MO: - Hello everybody, this is Michael Orwell from The Pit Stadium home of Primal Concrete Sledge, in what used to be the beautiful port town of River Plate. In a really turn of events, in the last match of the regular season in the beautiful field, we watched a complete outplay, outbash and outelfed Chaos team. The beginning of the match started promising for Primal Concrete Sledge, with a removal, but sooner rather than later, the team found itself outbashed and surrounded by the elves and they procede to just hit the crap out of them.
MO: - The first half ended when the elves stole the ball and scored. After that, the sensation on the stadium was of a finished match. The second half started with the ball on the Puffin's hands, they easily scored the second touchdown, knowing they could just stop chaos before the midfield and score again. A diminished (both numerically and mentally) chaos team tried to push forward, but at the end, the elves sacked the ball carrier once again for an easy 3-0 end result.
MO: - Gypsy, we are here the proud coach of The Thunderous Puffins, Voyager I...
MO: - Coming into the match, Primal Concrete Sledge was the favorite, was this a factor in your pre-match pep talk?
Voyager I: - We noted a pretty good spread of development on the Chaos team with no obvious weaknesses to exploit, and an even TV meant it was going to come down to an honest game of Blood bowl from both teams.
MO: - Your team don't seem to mind punching, ain't this a weird feature on an elf team, was your plan from the start or your players made you change your strategy?

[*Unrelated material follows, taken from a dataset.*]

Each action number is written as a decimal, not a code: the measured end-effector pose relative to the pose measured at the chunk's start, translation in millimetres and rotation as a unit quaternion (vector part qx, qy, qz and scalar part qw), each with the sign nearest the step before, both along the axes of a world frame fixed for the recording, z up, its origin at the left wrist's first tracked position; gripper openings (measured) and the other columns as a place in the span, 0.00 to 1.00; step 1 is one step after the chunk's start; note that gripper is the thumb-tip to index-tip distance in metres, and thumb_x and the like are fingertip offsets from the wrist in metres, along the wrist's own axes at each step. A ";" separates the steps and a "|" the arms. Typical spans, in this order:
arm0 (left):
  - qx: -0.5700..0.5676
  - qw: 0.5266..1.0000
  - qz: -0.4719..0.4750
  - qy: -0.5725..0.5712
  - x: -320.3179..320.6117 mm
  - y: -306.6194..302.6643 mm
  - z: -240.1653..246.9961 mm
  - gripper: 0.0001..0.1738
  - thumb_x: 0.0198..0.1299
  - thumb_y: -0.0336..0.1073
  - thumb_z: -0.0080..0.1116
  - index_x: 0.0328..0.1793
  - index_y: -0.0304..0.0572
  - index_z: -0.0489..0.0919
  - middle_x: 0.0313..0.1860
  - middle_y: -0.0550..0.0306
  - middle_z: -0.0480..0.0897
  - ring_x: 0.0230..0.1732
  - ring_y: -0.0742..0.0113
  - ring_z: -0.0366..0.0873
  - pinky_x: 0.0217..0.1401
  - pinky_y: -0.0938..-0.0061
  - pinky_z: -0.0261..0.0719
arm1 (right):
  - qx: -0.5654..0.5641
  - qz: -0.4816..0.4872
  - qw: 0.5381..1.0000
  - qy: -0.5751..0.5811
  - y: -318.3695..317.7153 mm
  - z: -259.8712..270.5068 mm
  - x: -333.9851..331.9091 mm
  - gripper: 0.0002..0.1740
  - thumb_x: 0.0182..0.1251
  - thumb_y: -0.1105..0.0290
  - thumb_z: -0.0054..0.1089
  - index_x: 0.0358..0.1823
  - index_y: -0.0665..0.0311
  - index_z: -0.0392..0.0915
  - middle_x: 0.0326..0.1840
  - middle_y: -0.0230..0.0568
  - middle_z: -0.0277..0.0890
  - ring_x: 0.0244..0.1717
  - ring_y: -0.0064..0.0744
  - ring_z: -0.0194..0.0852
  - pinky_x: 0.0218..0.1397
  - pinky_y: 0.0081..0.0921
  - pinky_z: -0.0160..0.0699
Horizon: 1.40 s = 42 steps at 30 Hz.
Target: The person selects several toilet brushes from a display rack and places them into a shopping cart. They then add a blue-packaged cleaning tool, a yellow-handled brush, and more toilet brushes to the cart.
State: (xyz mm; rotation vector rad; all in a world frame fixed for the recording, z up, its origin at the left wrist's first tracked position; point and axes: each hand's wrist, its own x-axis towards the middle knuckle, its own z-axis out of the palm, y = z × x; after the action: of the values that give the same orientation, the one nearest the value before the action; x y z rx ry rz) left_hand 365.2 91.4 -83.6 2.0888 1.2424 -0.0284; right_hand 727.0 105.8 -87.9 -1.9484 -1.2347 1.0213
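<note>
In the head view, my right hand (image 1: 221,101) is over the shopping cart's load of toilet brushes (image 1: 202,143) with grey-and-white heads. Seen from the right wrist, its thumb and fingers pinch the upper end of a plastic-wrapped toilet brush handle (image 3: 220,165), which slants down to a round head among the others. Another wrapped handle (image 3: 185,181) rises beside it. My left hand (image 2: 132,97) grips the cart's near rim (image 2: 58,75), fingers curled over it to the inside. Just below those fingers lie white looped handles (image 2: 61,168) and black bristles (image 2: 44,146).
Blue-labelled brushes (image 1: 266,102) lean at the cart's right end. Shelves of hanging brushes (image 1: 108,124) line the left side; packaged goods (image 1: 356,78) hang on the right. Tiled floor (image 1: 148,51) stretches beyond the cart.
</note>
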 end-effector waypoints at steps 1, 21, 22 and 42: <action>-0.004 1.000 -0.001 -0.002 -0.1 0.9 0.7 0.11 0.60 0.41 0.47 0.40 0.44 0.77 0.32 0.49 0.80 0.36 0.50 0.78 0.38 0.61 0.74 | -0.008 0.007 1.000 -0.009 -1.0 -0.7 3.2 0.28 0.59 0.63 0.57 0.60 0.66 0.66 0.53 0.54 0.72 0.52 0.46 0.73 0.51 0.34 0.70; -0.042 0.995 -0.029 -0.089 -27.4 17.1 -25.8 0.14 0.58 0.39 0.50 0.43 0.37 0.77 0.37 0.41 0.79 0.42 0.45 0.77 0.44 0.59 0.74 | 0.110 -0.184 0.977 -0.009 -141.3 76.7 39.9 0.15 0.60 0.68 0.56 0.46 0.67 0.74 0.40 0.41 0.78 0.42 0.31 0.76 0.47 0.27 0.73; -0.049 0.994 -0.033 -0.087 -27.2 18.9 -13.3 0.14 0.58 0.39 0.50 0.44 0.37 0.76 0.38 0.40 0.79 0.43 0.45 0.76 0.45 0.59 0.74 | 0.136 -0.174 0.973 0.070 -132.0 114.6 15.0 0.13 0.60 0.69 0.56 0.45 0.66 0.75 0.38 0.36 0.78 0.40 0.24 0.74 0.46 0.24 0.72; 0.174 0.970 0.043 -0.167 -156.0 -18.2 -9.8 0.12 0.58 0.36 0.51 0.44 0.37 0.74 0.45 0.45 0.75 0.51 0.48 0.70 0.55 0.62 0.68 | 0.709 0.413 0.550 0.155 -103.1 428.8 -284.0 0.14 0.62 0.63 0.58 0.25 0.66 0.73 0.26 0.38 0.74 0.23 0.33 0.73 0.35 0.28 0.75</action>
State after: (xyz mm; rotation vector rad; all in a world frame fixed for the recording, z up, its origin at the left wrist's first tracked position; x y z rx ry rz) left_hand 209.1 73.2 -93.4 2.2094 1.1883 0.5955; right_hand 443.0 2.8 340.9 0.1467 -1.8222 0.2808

Voyager I: - Strength 3 across the board and decent armor means High Elves can do a good job of standing their ground if the screen is pressed without enough weight. If you want to move the cage forward, we're gonna make you work for it.
MO: - you feel this Chaos team was not up to the test, seemed a little to easy for you guys out there.
Voyager I: - The Elves did a good job of turning the hits they got into removals, which put Chaos on the back foot from the beginning. It's really hard to push through Elves when they have a man advantage and you have to protect the ball from cage dives.
MO: - what are your goals for this season, and words for the fans that are cheering your name on the streets?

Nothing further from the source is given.